The fight over the future of the MTA is heating up in Albany.
The New York State Senate and Assembly each released their budget proposals this week, which include some shots at Gov. Cuomo’s congestion pricing proposal.
The crux of the complaints come from suburban districts — Long Islanders want a guarantee that some revenues from the car-taxing scheme will be directed to the Long Island Railroad, and Hudson Valley reps are looking for tolls paid on the George Washington and Tappan Zee bridges to be credited towards the congestion surcharge at 60th St. in Manhattan.
Each chamber also rejected Cuomo’s proposed reforms for the troubled transportation agency.
The governor originally pitched a six-member committee to oversee the Metropolitan Transportation Authority’s finances and operations. His budget amendments also include a requirement that the MTA develop a “reorganization plan.”
The Assembly and Senate have different plans in mind.

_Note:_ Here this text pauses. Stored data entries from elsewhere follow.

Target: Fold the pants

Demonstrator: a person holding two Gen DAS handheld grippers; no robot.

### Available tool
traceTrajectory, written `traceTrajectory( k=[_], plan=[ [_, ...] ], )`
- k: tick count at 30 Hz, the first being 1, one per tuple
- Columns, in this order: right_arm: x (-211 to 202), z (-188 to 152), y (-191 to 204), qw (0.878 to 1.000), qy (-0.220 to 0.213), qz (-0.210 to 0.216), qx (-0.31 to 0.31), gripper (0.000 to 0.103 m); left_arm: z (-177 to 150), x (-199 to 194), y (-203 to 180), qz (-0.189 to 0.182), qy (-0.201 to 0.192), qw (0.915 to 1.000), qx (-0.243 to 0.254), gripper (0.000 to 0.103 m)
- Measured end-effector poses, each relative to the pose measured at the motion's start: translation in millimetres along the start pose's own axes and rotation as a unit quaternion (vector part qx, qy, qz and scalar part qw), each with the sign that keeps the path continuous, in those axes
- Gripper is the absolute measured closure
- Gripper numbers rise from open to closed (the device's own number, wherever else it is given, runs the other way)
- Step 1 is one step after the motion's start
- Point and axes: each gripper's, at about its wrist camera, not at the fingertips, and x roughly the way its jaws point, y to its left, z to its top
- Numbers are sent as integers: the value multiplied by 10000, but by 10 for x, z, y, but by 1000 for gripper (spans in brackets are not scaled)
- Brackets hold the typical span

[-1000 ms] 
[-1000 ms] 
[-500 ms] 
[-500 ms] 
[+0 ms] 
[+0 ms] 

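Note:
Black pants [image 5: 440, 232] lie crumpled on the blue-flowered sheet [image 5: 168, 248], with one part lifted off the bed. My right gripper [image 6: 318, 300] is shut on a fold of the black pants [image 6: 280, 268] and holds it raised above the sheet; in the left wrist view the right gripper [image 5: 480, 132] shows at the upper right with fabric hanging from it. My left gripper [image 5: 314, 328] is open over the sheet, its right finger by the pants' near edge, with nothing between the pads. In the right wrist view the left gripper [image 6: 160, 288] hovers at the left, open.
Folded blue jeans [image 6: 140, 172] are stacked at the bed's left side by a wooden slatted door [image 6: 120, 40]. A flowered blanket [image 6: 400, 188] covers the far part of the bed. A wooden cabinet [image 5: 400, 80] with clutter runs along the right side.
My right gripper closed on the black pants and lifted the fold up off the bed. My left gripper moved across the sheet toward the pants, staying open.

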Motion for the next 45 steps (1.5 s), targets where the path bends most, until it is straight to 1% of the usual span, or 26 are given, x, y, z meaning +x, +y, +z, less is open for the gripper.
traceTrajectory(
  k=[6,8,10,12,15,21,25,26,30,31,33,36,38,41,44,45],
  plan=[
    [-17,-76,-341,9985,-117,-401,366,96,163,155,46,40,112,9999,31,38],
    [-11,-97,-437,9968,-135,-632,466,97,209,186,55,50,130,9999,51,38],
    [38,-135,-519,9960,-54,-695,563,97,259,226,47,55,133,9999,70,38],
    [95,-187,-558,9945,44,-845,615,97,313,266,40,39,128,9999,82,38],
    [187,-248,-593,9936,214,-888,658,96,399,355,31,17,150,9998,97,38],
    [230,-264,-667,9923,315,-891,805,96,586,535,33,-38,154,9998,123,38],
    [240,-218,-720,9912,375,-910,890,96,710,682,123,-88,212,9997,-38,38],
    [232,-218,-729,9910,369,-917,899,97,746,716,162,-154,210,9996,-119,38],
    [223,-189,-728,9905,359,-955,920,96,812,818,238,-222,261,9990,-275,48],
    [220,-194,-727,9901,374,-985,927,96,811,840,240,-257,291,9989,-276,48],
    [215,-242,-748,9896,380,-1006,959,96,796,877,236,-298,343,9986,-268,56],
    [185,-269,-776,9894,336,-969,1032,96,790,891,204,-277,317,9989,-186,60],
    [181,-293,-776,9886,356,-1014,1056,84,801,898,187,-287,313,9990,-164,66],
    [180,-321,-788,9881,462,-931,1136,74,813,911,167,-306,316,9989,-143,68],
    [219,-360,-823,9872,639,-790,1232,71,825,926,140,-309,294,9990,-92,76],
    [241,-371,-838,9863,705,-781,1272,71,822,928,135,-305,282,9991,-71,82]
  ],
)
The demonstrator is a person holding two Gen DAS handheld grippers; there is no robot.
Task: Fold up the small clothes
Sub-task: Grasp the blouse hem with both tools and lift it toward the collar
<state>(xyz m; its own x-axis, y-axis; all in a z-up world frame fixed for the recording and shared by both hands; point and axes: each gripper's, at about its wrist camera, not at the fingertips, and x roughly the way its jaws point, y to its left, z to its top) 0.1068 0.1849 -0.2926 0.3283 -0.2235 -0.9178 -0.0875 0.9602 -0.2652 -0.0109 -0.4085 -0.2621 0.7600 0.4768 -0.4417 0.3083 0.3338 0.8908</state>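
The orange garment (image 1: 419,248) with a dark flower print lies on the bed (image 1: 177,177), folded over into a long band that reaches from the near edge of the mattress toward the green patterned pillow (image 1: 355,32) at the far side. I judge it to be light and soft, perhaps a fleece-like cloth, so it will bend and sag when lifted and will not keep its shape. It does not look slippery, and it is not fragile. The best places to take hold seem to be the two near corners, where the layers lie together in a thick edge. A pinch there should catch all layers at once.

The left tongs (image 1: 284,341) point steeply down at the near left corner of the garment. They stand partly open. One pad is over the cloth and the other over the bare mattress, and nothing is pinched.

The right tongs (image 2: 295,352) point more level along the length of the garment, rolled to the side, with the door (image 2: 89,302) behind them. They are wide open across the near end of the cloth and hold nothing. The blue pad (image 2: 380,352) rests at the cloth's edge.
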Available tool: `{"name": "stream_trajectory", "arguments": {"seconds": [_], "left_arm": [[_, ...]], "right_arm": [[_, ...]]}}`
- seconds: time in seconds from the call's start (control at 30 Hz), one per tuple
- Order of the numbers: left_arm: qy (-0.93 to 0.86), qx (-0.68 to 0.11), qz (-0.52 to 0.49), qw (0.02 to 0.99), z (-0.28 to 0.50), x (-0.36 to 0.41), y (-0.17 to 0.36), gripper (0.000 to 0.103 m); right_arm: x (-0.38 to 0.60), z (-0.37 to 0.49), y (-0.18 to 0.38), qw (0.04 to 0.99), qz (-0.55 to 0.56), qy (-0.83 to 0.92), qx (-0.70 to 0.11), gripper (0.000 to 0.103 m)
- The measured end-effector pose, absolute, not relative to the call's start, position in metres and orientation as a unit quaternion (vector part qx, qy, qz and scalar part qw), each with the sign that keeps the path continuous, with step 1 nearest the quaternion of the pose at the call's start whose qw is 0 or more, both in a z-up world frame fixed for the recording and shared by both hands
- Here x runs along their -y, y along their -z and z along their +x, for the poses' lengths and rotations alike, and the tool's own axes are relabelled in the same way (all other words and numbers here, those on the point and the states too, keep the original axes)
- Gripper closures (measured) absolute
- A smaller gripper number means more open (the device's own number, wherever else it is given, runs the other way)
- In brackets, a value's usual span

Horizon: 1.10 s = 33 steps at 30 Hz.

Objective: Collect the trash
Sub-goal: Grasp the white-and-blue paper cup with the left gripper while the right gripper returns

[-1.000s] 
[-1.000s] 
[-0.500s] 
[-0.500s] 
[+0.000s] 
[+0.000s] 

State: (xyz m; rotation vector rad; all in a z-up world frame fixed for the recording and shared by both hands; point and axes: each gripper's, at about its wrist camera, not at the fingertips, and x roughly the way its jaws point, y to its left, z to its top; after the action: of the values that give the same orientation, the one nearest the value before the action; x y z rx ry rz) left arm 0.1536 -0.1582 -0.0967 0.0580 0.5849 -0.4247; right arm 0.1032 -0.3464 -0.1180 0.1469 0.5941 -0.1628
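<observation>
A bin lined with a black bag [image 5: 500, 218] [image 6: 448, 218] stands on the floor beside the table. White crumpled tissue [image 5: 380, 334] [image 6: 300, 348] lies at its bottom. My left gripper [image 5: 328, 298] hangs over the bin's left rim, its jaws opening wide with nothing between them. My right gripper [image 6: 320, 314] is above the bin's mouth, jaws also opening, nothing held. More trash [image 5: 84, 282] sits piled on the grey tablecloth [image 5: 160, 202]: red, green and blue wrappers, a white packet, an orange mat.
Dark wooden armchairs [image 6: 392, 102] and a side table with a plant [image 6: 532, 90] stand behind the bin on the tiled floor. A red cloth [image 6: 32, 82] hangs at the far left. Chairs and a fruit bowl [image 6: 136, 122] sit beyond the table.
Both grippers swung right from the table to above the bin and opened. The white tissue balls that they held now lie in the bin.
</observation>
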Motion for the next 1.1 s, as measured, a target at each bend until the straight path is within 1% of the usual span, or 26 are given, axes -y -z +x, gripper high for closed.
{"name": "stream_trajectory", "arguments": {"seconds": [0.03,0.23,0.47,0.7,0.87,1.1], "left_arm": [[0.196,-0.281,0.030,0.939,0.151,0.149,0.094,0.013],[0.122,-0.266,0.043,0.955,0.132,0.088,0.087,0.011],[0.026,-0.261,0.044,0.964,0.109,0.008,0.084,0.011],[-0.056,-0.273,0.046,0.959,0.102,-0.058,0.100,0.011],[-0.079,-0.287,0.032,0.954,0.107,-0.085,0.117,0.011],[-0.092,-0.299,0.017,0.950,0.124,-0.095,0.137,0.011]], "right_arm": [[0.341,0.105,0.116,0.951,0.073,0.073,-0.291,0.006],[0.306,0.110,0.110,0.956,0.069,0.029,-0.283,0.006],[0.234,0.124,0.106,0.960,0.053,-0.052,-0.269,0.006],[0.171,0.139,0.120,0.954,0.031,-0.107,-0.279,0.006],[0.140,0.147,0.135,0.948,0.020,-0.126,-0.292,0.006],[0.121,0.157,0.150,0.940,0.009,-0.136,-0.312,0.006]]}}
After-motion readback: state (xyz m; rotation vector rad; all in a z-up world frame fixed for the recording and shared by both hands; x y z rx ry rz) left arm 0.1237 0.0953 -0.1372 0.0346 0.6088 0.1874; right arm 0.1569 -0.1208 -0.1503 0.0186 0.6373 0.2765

The Senate attached a measure dubbed the MTA RAIL Act to its proposal, which stands for “Revitalization, Accountability, Improvement & Legitimization.” It would add four rider representatives to the MTA Board as voting members; none of the current rider reps in the body can cast a vote.
The Assembly’s proposal was not as specific — the chamber wants to tie the money allocated to the MTA to operational reforms.
Neither proposal is a major departure from Cuomo’s. The moves are the first in Albany’s annual song and dance that comes with budget negotiations.
Still, the governor is taking a hard line when it comes to MTA funding. His initial proposal aimed to hold the agency’s funds ransom if congestion pricing is not passed — a measure rejected by both chambers.
“MTA reform must be part of the budget,” said Patrick Muncie, a Cuomo spokesman. “We need the M and M – management reforms and the money. Funding for the MTA can’t wait.”
Rachael Fauss of the government reform group Reinvent Albany said the legislature’s rejection of the governor’s reform proposals make sense — they’re not actually budget items.
“The legislature can and should hone in on what should be the focus of the budget,” said Fauss. “The money needed from congestion pricing to ensure sustainable funding for the MTA.”
If nothing else, transit advocates saw the budget proposals as a positive step forward.
Riders Alliance spokesman Danny Pearlstein said they show lawmakers are “committed to raising serious revenue for transit.”
“It is now up to legislative leaders and the governor to hammer out a final plan for congestion pricing,” Pearlstein said.